Lately, my response to virtually any natural scenery on TV has been embarrassingly predictable. Whenever I find myself staring at an image of a beautiful field, rugged mountain, endless beach, old forest, or a wide open desert, my mind gets all bouncy and screams: “I want to run there!”
I am aware that this is due to a combination of my serious, chronic affliction of wanderlust washed down with a good old case of the grass being greener on the other side mentality. The truth is that I already live in a truly beautiful corner of the world. A whopping two minutes from my doorstep lies the sea, where I only have to decide whether to turn east or west, for forty kilometres of coastal trails await me in either direction. A short drive takes me to run on mountain trails, up the famous Glens, under waterfalls and to award winning beaches that have even featured in movies about running.

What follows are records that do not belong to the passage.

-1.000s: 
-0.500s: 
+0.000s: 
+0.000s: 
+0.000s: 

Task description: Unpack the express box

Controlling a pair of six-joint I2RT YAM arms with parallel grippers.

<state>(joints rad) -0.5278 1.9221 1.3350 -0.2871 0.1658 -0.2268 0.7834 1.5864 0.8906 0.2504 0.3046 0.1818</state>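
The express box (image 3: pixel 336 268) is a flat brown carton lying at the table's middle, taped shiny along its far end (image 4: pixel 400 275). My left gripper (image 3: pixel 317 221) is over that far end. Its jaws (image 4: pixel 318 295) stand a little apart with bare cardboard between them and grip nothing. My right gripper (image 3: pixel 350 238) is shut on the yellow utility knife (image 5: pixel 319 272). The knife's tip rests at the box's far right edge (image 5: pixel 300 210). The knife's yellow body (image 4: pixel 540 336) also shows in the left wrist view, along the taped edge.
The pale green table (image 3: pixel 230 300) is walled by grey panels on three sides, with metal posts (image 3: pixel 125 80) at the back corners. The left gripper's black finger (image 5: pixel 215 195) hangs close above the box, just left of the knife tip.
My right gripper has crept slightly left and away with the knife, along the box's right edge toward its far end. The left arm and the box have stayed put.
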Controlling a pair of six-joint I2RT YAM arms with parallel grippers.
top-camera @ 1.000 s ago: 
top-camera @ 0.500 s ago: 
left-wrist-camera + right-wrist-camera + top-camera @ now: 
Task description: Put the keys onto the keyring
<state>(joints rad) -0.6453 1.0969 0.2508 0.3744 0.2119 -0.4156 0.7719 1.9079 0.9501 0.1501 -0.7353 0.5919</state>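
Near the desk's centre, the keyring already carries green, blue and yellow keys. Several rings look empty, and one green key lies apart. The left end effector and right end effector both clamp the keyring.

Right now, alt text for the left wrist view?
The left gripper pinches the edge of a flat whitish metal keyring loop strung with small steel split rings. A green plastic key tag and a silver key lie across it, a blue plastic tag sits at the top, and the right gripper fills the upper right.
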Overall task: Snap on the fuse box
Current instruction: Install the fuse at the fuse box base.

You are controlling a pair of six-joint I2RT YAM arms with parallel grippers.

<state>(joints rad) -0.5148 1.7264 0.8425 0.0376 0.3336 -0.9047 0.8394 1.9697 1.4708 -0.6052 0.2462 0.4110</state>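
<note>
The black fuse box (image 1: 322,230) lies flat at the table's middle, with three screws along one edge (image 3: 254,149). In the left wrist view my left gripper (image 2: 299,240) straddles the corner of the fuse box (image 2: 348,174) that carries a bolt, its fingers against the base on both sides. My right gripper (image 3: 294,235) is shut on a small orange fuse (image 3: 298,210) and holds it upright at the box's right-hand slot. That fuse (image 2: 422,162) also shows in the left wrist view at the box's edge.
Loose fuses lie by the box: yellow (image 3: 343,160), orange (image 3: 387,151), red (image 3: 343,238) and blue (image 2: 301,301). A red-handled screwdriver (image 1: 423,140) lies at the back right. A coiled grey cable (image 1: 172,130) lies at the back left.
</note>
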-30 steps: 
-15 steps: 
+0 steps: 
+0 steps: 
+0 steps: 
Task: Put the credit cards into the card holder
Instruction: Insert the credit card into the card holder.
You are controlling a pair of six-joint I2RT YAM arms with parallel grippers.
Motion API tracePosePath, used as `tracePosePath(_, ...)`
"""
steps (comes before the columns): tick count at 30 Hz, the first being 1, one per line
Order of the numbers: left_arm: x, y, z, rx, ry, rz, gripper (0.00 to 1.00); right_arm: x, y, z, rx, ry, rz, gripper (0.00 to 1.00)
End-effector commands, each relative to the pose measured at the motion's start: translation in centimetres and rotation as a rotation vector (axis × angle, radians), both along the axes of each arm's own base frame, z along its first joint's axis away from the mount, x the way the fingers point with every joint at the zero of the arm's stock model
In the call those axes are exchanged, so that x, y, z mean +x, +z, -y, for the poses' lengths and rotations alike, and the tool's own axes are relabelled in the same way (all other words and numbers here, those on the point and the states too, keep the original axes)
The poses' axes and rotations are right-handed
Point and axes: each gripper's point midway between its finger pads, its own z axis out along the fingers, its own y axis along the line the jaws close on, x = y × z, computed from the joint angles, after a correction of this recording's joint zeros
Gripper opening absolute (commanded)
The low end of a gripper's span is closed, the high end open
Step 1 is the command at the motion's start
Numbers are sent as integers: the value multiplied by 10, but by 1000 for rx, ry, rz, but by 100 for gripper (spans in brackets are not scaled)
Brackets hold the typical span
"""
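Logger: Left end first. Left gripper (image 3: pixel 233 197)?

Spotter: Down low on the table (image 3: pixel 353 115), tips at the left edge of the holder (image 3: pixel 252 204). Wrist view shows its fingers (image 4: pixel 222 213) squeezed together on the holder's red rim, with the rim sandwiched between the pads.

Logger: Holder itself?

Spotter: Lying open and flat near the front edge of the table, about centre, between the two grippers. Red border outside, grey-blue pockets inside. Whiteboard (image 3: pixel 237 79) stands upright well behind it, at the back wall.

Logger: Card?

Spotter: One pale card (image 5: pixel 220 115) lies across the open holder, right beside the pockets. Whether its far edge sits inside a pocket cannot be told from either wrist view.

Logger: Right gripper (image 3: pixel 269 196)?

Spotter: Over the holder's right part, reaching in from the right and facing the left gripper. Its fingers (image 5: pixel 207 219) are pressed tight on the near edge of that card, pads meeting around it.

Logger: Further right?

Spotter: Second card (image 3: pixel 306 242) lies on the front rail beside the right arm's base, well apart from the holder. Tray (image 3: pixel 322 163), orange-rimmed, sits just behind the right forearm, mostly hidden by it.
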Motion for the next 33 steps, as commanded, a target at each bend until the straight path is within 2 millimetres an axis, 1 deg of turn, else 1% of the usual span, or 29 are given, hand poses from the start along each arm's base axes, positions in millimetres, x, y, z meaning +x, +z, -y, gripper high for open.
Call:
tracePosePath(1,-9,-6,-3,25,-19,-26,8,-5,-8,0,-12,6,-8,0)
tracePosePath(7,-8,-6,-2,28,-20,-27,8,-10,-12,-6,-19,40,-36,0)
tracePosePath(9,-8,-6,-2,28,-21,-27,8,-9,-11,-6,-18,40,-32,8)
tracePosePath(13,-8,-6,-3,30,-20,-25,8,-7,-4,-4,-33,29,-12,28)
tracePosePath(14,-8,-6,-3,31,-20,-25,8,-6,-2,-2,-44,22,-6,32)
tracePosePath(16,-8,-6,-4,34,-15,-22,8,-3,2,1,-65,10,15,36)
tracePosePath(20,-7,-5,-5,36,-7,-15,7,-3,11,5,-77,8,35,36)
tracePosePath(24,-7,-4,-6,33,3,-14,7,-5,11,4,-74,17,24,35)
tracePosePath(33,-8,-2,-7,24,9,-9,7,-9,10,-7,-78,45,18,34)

But still, that lust for new adventures remains as strong as ever. It’s a bottomless pit really. I hope to travel and run for a long time yet, but naturally and for all the right reasons I can’t do this all the time.
In the meantime, there is really no reason why I can’t at least partially satisfy my hunger for new adventures in the beautiful part of the world that I happen to live in. (When life hands you awesome trails, you’ve got to run them!) I’ve had some of best fun while running new routes, and here’s why:
- New trails, new fun. Running means I can cover more ground in one go than I ever could while walking. Win!
- It widens my horizons. I love adding to my ever growing repertoire of stomping grounds. Even on the rare occasions when the whole route turned out to be terrible (for running or otherwise), at least the run gave me some new knowledge that I didn’t have before. But no matter what happens, it’s always a new adventure.
- I tend to focus much more on the surroundings and orienteering aspect of the run, rather than the run itself when I recce a new trail. This can be great on long runs, as I tend to eat up the miles without my mind noticing what’s happening and hence it never proceeds to moan about it or tries to convince me to stop.
- Running new trails invites me to let go of any plans and just enjoy every moment of the outing itself. It’s impossible to fully plan how the run will pan out in terms of distance and pace when running on new ground. I have lost count of the number of times I had to double back on myself when trying to find new routes. On a recent run I took a trail up a mountain so steep I could reach the top only by climbing up on all fours. While this was a workout that would make even a Navy Seal break a sweat, my recorded pace was somewhere in the laughable region of 20 minutes per kilometre for that part of my so-called run. But oh, the views!
- Running new trails is great for building my confidence and challenges me to be ready for anything. I’ve come across obstacles and paths that I would never have contemplated traversing if I had known about them beforehand. I’ve come up against streams, hills, and piles of fallen trees that would make me turn around on my heels if I had encountered them on my home turf. However, after running for 15 kilometres, I usually find the prospects of conquering these obstacles much more tempting than turning around. As a result, I’ve found myself up to the hip in icy waters, knee deep in the mud, clinging to walls and climbing over as well as under numerous trees. I’m growing increasingly comfortable and skilled at running in the mud and through water, jumping over logs and climbing over fences.
- It gets me lost. At first, the idea of being lost was a bit scary, but with each time the fear got less while the the fun factor grew. I like getting a little lost now and know how to deal with it. I have come to the conclusion that being lost (within reason) is good for me, because it really pushes me into the unknown.
I’m sure it will come as no surprise then when I confess that I have just bought detailed maps covering virtually all of central Scotland, and I will be most disappointed if they don’t lead me to even steeper hills, deeper rivers, greater views and bigger adventures in 2014.
However, should I fail to update this blog for a week or so, please assume that I’ve taken the getting lost part a little too far and kindly organise a search party or two, okay?